Я заходил к Евсееву и садился подальше от его чудовищ с выдавленными глазными яблоками, от яростных скелетов, от текущего с полотен бесстыдства мучеников. Их обнаженные тела и вопли в воронках ртов не требовали сострадания - они пребывали в безумии. На вопрос, в каком стиле он работает, художник выпаливал скороговоркой: "Духи вышли-из-вещей-духи-вышли-из-вещей".
Не знаю, как другие, но Шведов, как я потом узнал, понимал работы художника.
- Тебе не кажется, - спросил он меня однажды, - что у сигарет свинцовый привкус? - А в автобусе, отковырнув шелуху краски, под краской обнаружил ржавчину и вздохнул: - Вот так всюду!
У Шведова была особая страдальческая мина - лицо прямо вспыхивало. Сидящего с этой миной встретил случайно в новом кафе. "Посмотри, - сказал он, показывая на стену, облицованную керамической плиткой, - ты вглядись!"
Я взглянул и увидел: плитки косо уложены, швы ползли вверх и вниз, края побиты или с трещиной. Внизу плитку уже не подбирали - ставили разного рельефа.
- А это! - и Шведов показал на потолок. - А это! - на металлическом стуле торчали острые головки винтов.
Всюду было что-то недомазано, недокрашено, недоделано, но как-то ловко, в каком-то едином стиле. Это-то и мешало разглядеть безобразие труда. Я не знал, что это - стиль и что Шведов уже дал ему название: "чудовищный". Предметы обнаруживали дух людей, которые их делали. Благополучие лишь бесстыдно и хитро имитировалось. Художник Евсеев довел до гротеска это благополучие: мертвецам он давал королевскую улыбку, королю - гримасу покойника.
Несколько дней духи вещей осаждали меня, глаза стали беглецами, которые нигде не находили приюта. Все плохо, отвратительно, непрочно! Мир покосился и готов был свалиться на голову, ему нельзя было доверять. В каждую секунду автомобильное колесо могло ворваться на тротуар, лента эскалатора - оборваться. Увидев новую двадцатиэтажную гостиницу, сказал прохожему: "Смотрите, гостиница, похоже, отклонилась влево?" - "Это только кажется, - сказал тот. - Посмотрите на правую сторону. Вам покажется, что она валится направо".
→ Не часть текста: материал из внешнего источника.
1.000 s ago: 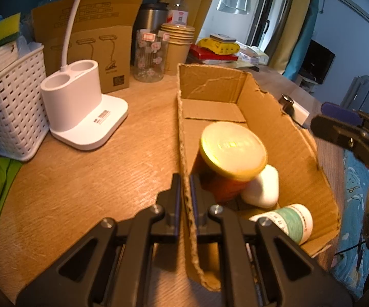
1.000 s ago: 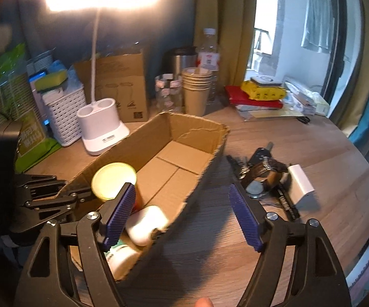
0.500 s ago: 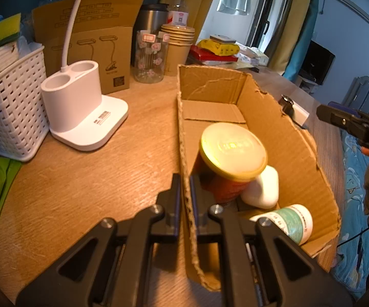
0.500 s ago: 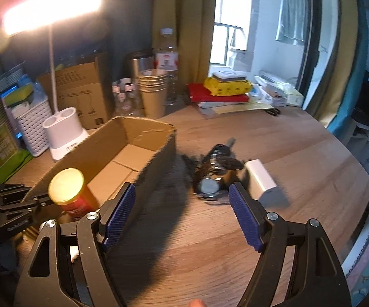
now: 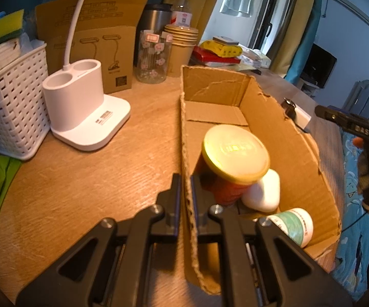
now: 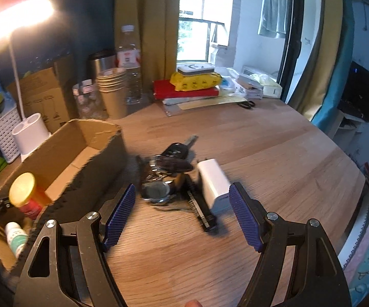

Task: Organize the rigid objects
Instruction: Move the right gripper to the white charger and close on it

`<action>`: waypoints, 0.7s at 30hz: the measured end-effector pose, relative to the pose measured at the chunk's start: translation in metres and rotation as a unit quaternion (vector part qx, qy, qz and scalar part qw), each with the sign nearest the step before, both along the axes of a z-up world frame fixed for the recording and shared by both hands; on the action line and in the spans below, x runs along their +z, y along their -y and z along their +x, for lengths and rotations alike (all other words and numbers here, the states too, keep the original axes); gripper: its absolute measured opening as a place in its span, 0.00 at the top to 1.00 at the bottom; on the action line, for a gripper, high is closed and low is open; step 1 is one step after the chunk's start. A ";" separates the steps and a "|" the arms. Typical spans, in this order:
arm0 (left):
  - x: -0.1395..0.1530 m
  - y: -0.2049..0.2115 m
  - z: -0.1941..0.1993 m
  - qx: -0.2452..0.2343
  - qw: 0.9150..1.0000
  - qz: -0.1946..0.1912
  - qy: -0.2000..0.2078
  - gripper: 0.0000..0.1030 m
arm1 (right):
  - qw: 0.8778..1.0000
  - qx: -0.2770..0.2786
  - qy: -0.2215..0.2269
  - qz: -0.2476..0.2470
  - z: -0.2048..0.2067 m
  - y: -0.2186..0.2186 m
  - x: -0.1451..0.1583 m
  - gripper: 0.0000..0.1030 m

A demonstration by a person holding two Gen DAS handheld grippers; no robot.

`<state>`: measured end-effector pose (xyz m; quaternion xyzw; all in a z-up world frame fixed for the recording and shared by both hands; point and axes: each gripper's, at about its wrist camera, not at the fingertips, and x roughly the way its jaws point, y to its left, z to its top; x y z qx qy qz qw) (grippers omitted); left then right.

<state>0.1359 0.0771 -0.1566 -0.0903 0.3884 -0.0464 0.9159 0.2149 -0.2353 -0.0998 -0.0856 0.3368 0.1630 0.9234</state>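
Cardboard box (image 5: 274, 128): we count one, open-topped, corrugated brown, torn ragged rim, on the wooden table (image 6: 261, 143).
Box contents: we count three. One red jar with a round yellow lid (image 5: 234, 151), upright; one smooth white rounded case (image 5: 263, 192) touching the jar; one small white bottle with a green label (image 5: 294, 225), lying on its side by the near wall.
Loose pile: sits just right of the box in the right wrist view. One white rectangular charger block (image 6: 213, 184), smooth plastic; one shiny metal wristwatch (image 6: 158, 189) with round face; one black key fob (image 6: 176, 151); one black comb-like toothed strip (image 6: 201, 212). Blurred, so we can't resolve more.
Left gripper (image 5: 185, 194): nearly shut, clamped on the box's left wall, one finger outside and one inside, thin cardboard edge pinched between them.
Right gripper (image 6: 181, 215): jaws wide, blue ribbed pads (image 6: 121, 215), nothing held or touched. The pile shows just beyond and between the tips; the charger block is nearest the right-side pad.
Background count: one white lamp base (image 5: 82, 107) with two round wells, one white lattice basket (image 5: 12, 107), one stack of paper cups (image 5: 181, 43), one clear patterned jar (image 5: 155, 56), one water bottle (image 6: 130, 61).
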 end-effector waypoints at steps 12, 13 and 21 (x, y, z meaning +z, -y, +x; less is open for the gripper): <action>-0.002 -0.001 -0.001 0.003 1.000 -0.002 0.002 0.92 | 1.000 -0.007 -0.018 -0.016 0.038 0.014 -0.026 0.24; -0.002 -0.002 -0.001 0.005 1.000 -0.003 0.002 0.92 | 1.000 -0.008 -0.020 -0.014 0.041 0.016 -0.028 0.24; -0.003 -0.002 -0.004 0.007 1.000 -0.005 0.002 0.92 | 0.999 -0.007 -0.032 -0.017 0.059 0.019 -0.039 0.26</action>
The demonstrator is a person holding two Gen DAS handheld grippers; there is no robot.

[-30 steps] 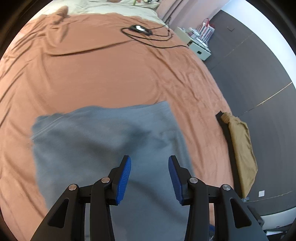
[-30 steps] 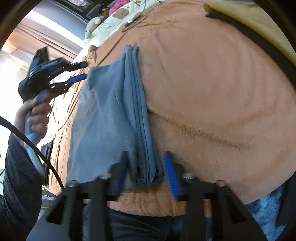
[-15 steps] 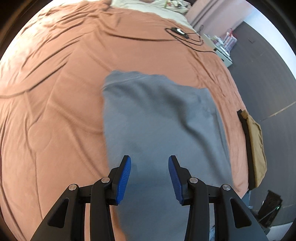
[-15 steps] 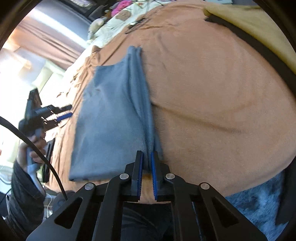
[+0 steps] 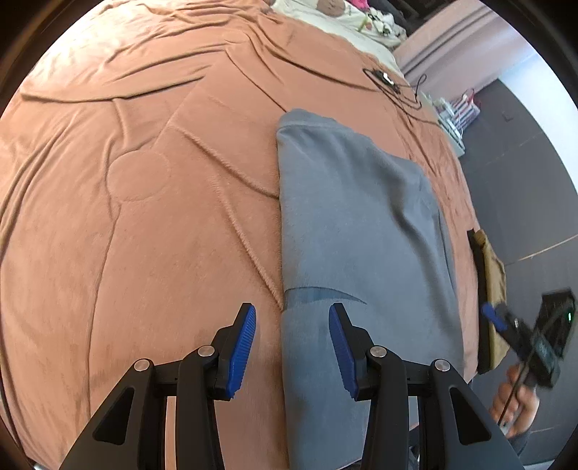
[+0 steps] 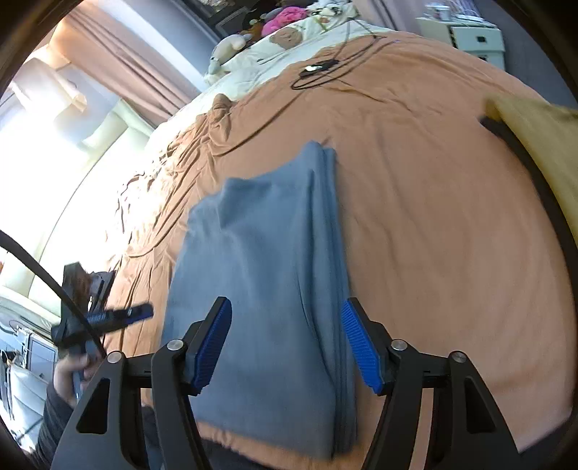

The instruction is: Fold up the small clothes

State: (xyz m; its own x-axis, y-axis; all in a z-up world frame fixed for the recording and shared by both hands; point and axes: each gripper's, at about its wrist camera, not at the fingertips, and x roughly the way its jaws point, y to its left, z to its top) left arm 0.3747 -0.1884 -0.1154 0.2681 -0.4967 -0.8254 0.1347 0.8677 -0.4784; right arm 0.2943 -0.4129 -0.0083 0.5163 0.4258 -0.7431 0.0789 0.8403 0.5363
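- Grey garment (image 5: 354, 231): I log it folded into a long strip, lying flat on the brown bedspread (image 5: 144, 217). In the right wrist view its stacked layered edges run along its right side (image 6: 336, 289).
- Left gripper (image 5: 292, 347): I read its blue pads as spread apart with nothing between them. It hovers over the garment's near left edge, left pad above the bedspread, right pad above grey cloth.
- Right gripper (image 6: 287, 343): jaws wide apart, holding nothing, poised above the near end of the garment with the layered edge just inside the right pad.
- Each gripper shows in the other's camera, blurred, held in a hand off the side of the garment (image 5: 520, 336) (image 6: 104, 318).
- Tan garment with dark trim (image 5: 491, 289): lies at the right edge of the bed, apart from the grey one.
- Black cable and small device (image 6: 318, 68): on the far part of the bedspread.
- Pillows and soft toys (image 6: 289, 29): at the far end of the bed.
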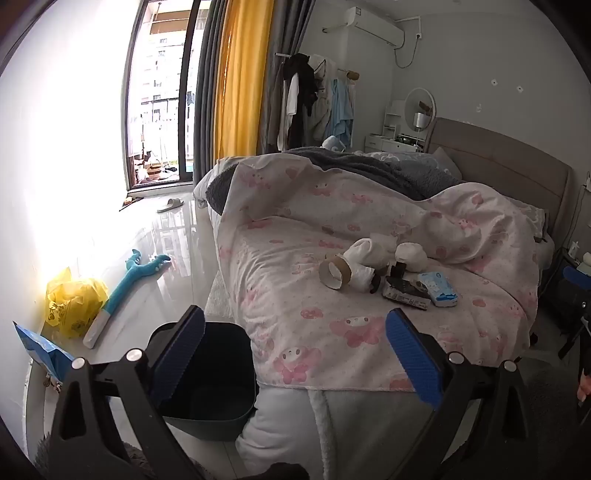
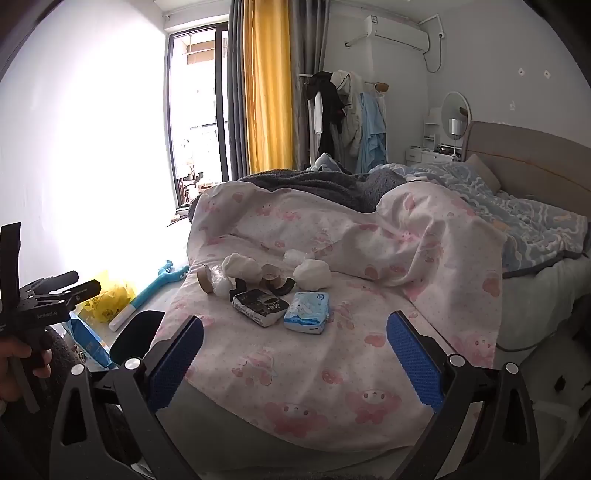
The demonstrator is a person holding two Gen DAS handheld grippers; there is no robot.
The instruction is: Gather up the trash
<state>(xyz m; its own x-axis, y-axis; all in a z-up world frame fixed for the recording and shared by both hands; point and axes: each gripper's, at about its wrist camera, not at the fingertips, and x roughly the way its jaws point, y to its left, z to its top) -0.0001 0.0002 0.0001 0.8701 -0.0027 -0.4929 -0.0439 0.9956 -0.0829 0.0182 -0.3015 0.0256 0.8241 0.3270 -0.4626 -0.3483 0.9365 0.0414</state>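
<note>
Soft printed cloth quilt (image 2: 369, 354), glossy tiled floor (image 1: 147, 236), cardboard tube (image 1: 334, 275), crumpled white paper wads (image 2: 312, 273), shiny plastic tissue packs (image 2: 306, 314), matt dark plastic bin (image 1: 221, 384), fuzzy grey blanket (image 1: 369, 170), textured blue claw pads (image 2: 413, 358)

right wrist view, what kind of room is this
A bedroom in a home, most likely. A bed with a pink patterned cover and a padded headboard fills the view, clothes hang on a rack by the yellow curtain, and an air conditioner is mounted on the wall.
</note>
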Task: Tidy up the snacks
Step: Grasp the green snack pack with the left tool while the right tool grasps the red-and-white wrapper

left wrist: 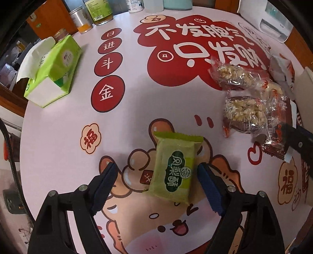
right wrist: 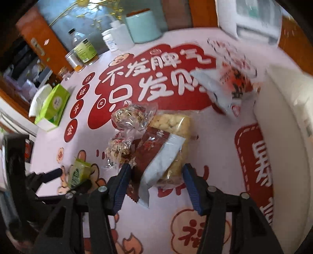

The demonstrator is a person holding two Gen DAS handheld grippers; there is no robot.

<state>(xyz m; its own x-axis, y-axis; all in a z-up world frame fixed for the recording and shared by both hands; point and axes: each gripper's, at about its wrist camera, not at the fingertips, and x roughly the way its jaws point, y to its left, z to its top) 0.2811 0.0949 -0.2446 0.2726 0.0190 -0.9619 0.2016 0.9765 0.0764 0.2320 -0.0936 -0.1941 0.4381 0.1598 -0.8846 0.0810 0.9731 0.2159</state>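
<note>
A green wrapped pastry (left wrist: 174, 167) lies on the printed tablecloth (left wrist: 137, 109) between the fingers of my open left gripper (left wrist: 156, 172); the right finger (left wrist: 207, 183) is close to its edge, touch unclear. It also shows in the right wrist view (right wrist: 78, 173). A pile of clear-wrapped rice crisp snacks (left wrist: 244, 109) lies to the right. My right gripper (right wrist: 155, 173) is open around the near end of a brown-and-white snack packet (right wrist: 156, 156) that lies on a pale puffed snack bar (right wrist: 176, 129). A white and orange packet (right wrist: 227, 86) lies behind, blurred.
A green tissue box (left wrist: 56, 72) stands at the left. Bottles and jars (left wrist: 97, 13) line the back edge, with a teal canister (right wrist: 142, 27). A white box (right wrist: 289, 121) stands at the right edge. A white appliance (left wrist: 277, 25) sits at the back right.
</note>
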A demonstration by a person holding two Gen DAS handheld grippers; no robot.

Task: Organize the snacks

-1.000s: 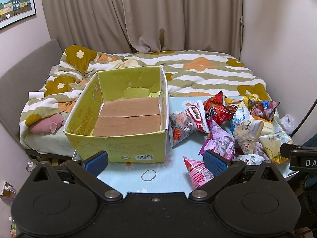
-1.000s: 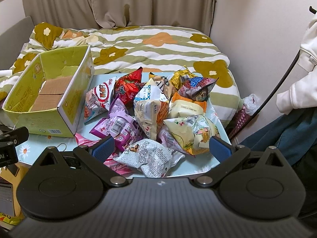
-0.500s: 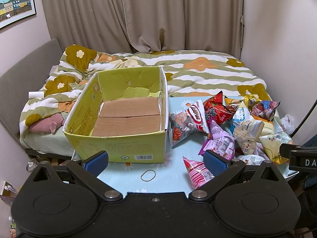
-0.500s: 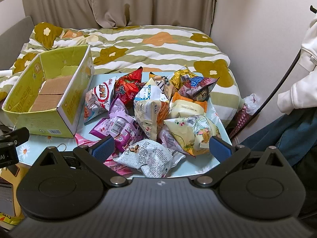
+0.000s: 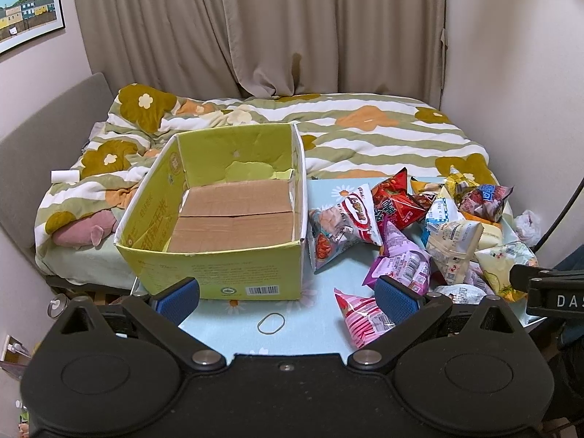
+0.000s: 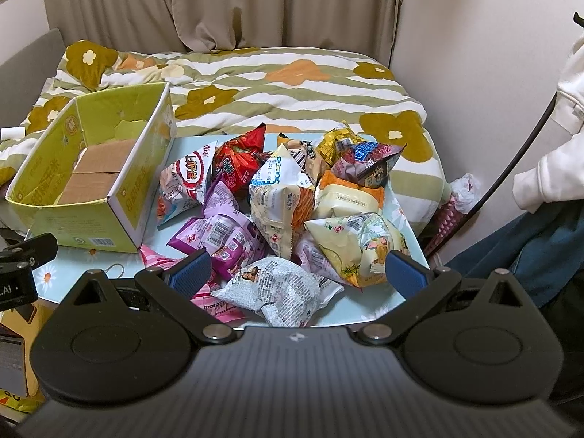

Я решил, что все это мне кажется, и успокоился, но Шведову не казалось - духи вещей преследовали его, как оводы. Быть может, поэтому он любил пустоту, которую всегда мог заполнить собственными видениями?
Сейчас я вспомнил Евсеева лишь потому, что у него впервые услышал о Шведове. Евсеев рассказал:
- После войны в городе появилась шайка - все сыновья высокопоставленных родителей, милиция ничего не могла с ними сделать. Однажды подростки установили вокруг памятника Екатерины II горящие свечки и тушили их выстрелами из пистолетов. Наконец, их удалось захватить в подвале одной церкви - там была их штаб-квартира с собственным швейцаром. Кличка у вожака была Король. Так вот Шведов и есть Король, он недавно вышел после отсидки.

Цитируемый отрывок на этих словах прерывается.